▶ _Work order_: Report only how many lines in the listing below contain the string "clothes".

========================================================================

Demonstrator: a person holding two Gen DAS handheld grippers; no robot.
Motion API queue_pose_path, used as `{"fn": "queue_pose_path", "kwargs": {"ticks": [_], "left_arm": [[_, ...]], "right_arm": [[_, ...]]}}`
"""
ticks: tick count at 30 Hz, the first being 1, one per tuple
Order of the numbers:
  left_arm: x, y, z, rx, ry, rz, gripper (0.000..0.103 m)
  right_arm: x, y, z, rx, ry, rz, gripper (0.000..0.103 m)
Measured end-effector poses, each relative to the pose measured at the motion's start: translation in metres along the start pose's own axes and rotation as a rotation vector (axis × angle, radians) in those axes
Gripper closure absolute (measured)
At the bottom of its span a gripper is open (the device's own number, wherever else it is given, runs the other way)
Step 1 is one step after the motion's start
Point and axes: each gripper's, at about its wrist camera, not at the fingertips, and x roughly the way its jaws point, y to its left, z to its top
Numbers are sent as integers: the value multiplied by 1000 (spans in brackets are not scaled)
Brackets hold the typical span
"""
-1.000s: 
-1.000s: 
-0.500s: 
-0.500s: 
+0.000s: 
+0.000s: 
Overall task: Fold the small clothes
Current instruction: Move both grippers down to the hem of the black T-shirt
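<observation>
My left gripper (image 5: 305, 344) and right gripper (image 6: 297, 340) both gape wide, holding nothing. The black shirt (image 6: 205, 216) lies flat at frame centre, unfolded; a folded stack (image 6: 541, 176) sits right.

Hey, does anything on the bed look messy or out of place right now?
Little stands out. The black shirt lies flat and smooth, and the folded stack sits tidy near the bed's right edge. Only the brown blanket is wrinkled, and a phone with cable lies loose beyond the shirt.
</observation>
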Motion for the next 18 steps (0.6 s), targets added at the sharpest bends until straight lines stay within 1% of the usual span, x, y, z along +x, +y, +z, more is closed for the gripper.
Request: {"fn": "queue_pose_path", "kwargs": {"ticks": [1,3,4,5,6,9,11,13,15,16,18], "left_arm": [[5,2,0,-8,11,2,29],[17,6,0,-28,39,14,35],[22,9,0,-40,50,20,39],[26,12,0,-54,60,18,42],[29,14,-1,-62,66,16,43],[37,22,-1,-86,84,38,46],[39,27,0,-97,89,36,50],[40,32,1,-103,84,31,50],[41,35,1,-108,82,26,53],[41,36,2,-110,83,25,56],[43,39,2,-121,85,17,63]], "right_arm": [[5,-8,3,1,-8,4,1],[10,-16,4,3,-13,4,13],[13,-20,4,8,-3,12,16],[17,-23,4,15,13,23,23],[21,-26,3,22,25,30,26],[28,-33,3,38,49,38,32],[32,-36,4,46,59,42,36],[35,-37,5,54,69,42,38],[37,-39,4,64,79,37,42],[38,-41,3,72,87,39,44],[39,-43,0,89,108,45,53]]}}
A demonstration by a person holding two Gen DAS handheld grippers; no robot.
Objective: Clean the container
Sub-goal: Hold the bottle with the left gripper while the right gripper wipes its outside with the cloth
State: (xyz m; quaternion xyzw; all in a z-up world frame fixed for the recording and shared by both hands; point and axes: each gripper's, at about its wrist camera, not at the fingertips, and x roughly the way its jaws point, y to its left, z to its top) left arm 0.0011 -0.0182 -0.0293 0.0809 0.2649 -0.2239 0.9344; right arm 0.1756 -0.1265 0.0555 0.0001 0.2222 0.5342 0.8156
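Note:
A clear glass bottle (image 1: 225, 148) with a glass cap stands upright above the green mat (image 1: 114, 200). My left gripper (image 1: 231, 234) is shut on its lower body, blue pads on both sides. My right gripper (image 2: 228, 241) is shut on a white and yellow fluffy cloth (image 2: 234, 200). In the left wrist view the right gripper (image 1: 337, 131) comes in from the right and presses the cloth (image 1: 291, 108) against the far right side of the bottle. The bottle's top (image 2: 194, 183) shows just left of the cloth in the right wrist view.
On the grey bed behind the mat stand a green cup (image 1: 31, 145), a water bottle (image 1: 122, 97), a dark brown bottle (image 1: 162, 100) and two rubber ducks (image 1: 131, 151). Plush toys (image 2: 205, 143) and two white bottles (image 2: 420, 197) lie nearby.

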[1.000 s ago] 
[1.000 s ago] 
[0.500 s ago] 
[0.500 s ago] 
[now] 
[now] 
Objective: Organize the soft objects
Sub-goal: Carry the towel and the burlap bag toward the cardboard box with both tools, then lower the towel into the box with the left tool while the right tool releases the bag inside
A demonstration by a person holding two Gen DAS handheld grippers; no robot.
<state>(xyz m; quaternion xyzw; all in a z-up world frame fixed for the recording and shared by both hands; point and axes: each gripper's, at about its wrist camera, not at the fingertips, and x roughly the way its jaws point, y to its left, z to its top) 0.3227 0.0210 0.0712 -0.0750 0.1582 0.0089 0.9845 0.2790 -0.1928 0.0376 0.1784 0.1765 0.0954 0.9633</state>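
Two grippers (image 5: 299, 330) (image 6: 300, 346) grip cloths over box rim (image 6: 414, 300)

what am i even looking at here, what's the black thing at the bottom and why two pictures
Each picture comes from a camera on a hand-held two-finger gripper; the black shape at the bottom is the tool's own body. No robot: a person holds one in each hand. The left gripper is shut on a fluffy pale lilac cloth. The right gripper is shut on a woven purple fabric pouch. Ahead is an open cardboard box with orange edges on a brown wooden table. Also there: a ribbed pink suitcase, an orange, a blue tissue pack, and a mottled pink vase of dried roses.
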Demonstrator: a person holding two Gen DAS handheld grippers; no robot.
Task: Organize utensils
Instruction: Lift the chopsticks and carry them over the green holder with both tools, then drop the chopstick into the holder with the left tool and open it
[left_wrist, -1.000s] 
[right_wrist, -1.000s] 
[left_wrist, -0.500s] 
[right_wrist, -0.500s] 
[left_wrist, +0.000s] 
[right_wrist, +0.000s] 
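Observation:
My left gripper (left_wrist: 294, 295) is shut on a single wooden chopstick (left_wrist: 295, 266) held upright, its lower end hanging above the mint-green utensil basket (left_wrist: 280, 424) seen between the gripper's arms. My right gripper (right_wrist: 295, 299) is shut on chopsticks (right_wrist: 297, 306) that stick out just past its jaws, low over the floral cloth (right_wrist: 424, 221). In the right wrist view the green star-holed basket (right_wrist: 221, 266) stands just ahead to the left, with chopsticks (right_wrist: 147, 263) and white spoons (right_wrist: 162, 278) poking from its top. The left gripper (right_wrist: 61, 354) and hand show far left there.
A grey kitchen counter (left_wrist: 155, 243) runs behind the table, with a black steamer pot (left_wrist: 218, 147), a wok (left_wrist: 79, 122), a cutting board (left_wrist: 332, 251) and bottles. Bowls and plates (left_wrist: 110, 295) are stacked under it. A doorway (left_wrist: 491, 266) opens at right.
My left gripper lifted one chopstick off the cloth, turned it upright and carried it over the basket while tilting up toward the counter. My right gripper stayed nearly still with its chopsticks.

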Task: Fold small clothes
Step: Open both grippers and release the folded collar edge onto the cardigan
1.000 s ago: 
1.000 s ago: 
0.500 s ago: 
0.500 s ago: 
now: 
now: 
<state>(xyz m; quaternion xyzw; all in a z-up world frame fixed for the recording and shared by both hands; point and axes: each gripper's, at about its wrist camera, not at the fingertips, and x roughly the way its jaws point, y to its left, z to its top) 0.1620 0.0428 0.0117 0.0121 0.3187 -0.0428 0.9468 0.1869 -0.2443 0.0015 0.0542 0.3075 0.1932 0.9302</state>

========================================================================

▶ _Response area_: 2